◆ Problem description: Lines from the first one down to the one containing "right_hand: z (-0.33" in the data below are the only ones needed; please return them exactly, both ends included.

◆ Collected material:
..........

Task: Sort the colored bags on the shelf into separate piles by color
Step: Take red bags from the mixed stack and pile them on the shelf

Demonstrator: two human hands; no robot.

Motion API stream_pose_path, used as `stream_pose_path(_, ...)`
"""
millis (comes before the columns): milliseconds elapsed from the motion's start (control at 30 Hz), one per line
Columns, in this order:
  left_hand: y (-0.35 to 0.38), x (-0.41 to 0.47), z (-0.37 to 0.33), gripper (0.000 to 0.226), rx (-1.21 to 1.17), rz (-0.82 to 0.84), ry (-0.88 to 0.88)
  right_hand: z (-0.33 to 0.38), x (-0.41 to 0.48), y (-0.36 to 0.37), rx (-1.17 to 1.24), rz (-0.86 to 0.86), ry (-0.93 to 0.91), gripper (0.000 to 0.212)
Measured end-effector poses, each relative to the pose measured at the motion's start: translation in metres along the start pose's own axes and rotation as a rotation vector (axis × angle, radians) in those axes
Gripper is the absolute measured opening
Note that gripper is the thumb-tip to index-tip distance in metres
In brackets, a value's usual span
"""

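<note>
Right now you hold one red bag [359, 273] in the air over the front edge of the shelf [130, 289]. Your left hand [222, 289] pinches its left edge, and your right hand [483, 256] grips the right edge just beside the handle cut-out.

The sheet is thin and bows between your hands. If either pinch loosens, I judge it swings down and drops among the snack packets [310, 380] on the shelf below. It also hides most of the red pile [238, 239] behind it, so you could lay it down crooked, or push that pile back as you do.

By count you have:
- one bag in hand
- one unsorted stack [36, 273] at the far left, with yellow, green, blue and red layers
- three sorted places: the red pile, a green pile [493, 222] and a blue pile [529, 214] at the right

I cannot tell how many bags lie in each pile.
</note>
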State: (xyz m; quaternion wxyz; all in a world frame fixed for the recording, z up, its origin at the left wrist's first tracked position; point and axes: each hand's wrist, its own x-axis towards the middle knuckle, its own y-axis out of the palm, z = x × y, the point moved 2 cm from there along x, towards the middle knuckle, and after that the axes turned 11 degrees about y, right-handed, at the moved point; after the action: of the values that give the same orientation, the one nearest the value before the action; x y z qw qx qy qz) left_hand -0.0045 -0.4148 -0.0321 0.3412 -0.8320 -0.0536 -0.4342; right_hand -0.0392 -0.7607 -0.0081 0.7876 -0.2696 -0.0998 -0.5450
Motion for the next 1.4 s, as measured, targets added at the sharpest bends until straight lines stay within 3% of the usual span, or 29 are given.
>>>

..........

◆ Answer to this exercise:
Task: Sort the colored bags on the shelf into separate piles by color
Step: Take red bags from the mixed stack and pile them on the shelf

Demonstrator: two human hands; no robot.

Motion API stream_pose_path, used as `stream_pose_path(_, ...)`
"""
millis (comes before the columns): milliseconds elapsed from the motion's start (control at 30 Hz), one per line
Columns, in this order:
  left_hand: y (-0.35 to 0.38), x (-0.41 to 0.47), z (-0.37 to 0.33), gripper (0.000 to 0.226), rx (-1.21 to 1.17), rz (-0.82 to 0.84), ry (-0.88 to 0.88)
  right_hand: z (-0.33 to 0.38), x (-0.41 to 0.48), y (-0.36 to 0.37), rx (-1.17 to 1.24), rz (-0.86 to 0.86), ry (-0.93 to 0.91), gripper (0.000 to 0.212)

For this exercise, nothing more remains to be given.